I like the looks of them and have spoken to a few serious riders that use them, they all seem to be impressed. Any last words before I dish out the cash for these puppies? Is there enough white on the ETWN for it all to blend in? would I keep using white bar tape or invest in some black?

They weigh 350grams incase any one asks and is the same brand of bar that Rabobank use so there is some affiliation with Colnago frames...They are distributed by Shimano here in Australia and I think that Shimano USA owns them or part there of.

let me know

Stu


----------



## i4detail (Feb 23, 2006)

Stu
Looks good I'd stick w/ the white, 
Here's one w/ silver but the heavier Cinelli (red accents) https://www.maestro-uk.com/colnago-cristallo-etwn.asp

Thinking about the same bar


----------



## charliekeri (Apr 12, 2006)

I'd think about a wheel change


----------



## T-shirt (Aug 15, 2004)

Oh wow! You're from Australia and you have the Sydney cityscape on your bike. Cool. That is Sydney right?

I think one piece bar & stem combos are perfectly suited for the modern curves of your carbon frame.

Thanks for posting this. I love seeing real pictures of the rare Colnagos.

Thanks,
Tshirt


----------



## edmundjaques (Dec 29, 2005)

ETWN Stu said:


> This is what my bike looks like.
> 
> 
> 
> ...


I've got the Cinelli Rams that came with my C50 Anniversary. I like them but........make sure you get exactly the width and reach you want because there is NO adjustments after. Also, I get through a lot of bar tape - actually ride a lot on the bare carbon now ( which is quite comfortable fortunately.) - as it doesn't stick too well to carbon. Visually these all carbon integrated things look great I think.


----------



## ETWN Stu (Feb 15, 2007)

*Ranting Aussie reply *



charliekeri said:


> I'd think about a wheel change


The Hyperons are just mad!! I owned a set of Mavic SSC Ksyrium before like the ones posted in the link to maestro-uk and even though they were a nice wheel to ride, they have nothing on the Hyperons...its really is a case of chalk and cheese. But that’s the difference between riding clincher and tubular. So I if your referring to the linked picture, I am feeling what you are saying mate. I have also ridden the Tubular version of the SSC and....well the picture tells the final story.
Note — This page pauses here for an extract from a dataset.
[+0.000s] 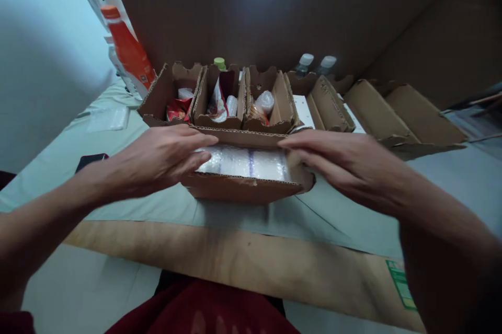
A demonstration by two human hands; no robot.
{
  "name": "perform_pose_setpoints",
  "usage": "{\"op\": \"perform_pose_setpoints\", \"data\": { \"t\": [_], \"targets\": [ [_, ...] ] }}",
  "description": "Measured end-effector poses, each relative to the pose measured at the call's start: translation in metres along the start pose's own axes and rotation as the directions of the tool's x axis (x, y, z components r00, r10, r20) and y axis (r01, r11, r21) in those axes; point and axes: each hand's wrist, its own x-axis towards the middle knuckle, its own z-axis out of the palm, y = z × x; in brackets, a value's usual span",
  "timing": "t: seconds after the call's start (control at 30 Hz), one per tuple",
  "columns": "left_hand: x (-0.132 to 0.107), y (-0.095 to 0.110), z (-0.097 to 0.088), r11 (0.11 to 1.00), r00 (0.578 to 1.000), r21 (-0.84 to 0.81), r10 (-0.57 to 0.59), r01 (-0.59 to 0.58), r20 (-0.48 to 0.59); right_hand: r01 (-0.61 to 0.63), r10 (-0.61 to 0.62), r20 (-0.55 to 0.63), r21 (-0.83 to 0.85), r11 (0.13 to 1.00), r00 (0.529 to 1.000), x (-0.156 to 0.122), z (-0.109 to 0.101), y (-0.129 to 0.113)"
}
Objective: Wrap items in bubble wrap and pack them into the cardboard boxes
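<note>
A cardboard box (235, 190) with an open top stands in the middle of the table, packed with bubble-wrapped items (243, 162). My left hand (164, 159) grips the box's left end, its fingers over the top edge and the thumb on the inner side. At the opposite end my right hand (341, 167) holds the right side, fingertips on the far rim and a little blurred. Both palms hide the end walls.
Behind the box, cardboard bins (269, 125) hold red packets and wrapped items. Clear bottles (304, 65) and an orange-red bottle (127, 46) stand behind them. Bubble wrap (107, 118) and a dark object (91, 161) lie left. The wooden table edge (243, 250) runs in front.
</note>
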Motion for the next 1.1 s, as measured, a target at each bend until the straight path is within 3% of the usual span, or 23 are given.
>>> {"op": "perform_pose_setpoints", "data": {
  "t": [0.03, 0.07, 0.13, 0.23, 0.33, 0.43, 0.57, 0.67, 0.73, 0.8, 0.9, 0.97, 1.03, 1.1],
  "targets": [
    [-0.015, 0.004, -0.005, 1.0, 1.0, -0.007, 0.009, -0.009, 0.003, 0.048, -0.044, 0.069, -0.067, 0.997, 0.997, -0.018, -0.007, 0.002],
    [-0.031, 0.004, -0.005, 1.0, 0.997, -0.011, -0.022, 0.022, -0.071, 0.063, -0.056, 0.049, -0.133, 0.989, 0.997, -0.037, -0.01, 0.006],
    [-0.062, -0.005, 0.008, 0.985, 0.949, -0.071, -0.171, 0.158, -0.265, -0.049, 0.044, -0.03, -0.168, 0.985, 0.999, -0.072, -0.002, 0.018],
    [-0.088, -0.028, 0.056, 0.939, 0.932, -0.201, -0.316, 0.28, -0.177, -0.205, 0.204, -0.016, -0.078, 0.976, 0.979, -0.098, 0.043, 0.033],
    [-0.082, -0.039, 0.104, 0.892, 0.935, -0.35, -0.34, 0.286, -0.103, -0.265, 0.266, -0.021, 0.035, 0.964, 0.964, -0.099, 0.091, 0.036],
    [-0.081, -0.028, 0.125, 0.866, 0.943, -0.438, -0.316, 0.241, -0.107, -0.35, 0.357, -0.107, 0.079, 0.933, 0.928, -0.107, 0.109, 0.031],
    [-0.129, 0.003, 0.112, 0.902, 0.949, -0.367, -0.29, 0.228, -0.125, -0.346, 0.355, -0.178, 0.081, 0.935, 0.918, -0.139, 0.102, 0.008],
    [-0.164, 0.014, 0.088, 0.874, 0.901, -0.369, -0.398, 0.316, -0.171, -0.26, 0.278, -0.145, 0.132, 0.957, 0.95, -0.139, 0.104, -0.016],
    [-0.164, 0.012, 0.073, 0.853, 0.862, -0.381, -0.458, 0.356, -0.218, -0.226, 0.247, -0.094, 0.192, 0.955, 0.964, -0.122, 0.109, -0.026],
    [-0.147, 0.008, 0.064, 0.857, 0.853, -0.389, -0.453, 0.337, -0.259, -0.217, 0.248, -0.11, 0.237, 0.947, 0.963, -0.103, 0.113, -0.026],
    [-0.124, 0.006, 0.07, 0.893, 0.889, -0.383, -0.357, 0.236, -0.285, -0.249, 0.301, -0.227, 0.229, 0.941, 0.926, -0.094, 0.112, -0.016],
    [-0.126, 0.007, 0.081, 0.903, 0.902, -0.374, -0.327, 0.21, -0.282, -0.27, 0.323, -0.257, 0.22, 0.937, 0.911, -0.1, 0.112, -0.01],
    [-0.142, 0.009, 0.09, 0.886, 0.868, -0.395, -0.38, 0.243, -0.319, -0.258, 0.311, -0.201, 0.252, 0.933, 0.929, -0.104, 0.121, -0.011],
    [-0.167, 0.009, 0.09, 0.828, 0.77, -0.466, -0.507, 0.311, -0.387, -0.218, 0.256, -0.077, 0.328, 0.919, 0.964, -0.096, 0.14, -0.021]
  ]
}}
Thanks for the compliment on the rare bike T shirt, it makes me proud as punch (Aussie Saying from the early 80s) to get on it after being slaving on the training bike which is about 4 pounds heavier with 07 Veloce and Vento wheels. I have not raced in a while so it also means that I have not ridden it in a while too, so I can not wait to get it out through the Gorges around Sydney…Maybe this weekend if the rain holds off (please God just for the morning).

Not sure to what the city is on the "City Lights" ETWN and I have been bugging Excelpro for ages now to find out. It would be ironic if it was Sydney but I think that there is a similarity to every western city around the world so everyone can relate or have a spot in there heart for it. If anyone knows, please don’t hold back? 

edmundjaques: The Cinelli Ram bars have a special place in cycling history. They were the first and they truly are a great looking bar.. They almost border line with being art! But as far as esthetics go, they are just too loud and I don’t want to take the lime light away from the frame. I have Ram Biddon cages and at the moment Neo Carbon bars and Graphis stem, so you thing that I would go for them, but they are just not me. I think they were designed in 2000 or 2001 and also picked up the cycling product of the year award but since then, there has been an improvement in the market and like anything automation takes effect i.e. Lighter, stiffer, more responsive....cheaper. So I would rather stick a Ram bar on the wall or on the shelf than on the bike.

Thanks for the tip about placement. At the moment I do most of my riding in the drops or on top off the bar tape because I like the feel of the road through the bars. I know that I will be comfortable on them. I need the 110-42 c to c size and have been measured up so I make the right choice now what’s left is to find to brand I want then swipe the card and win!!


----------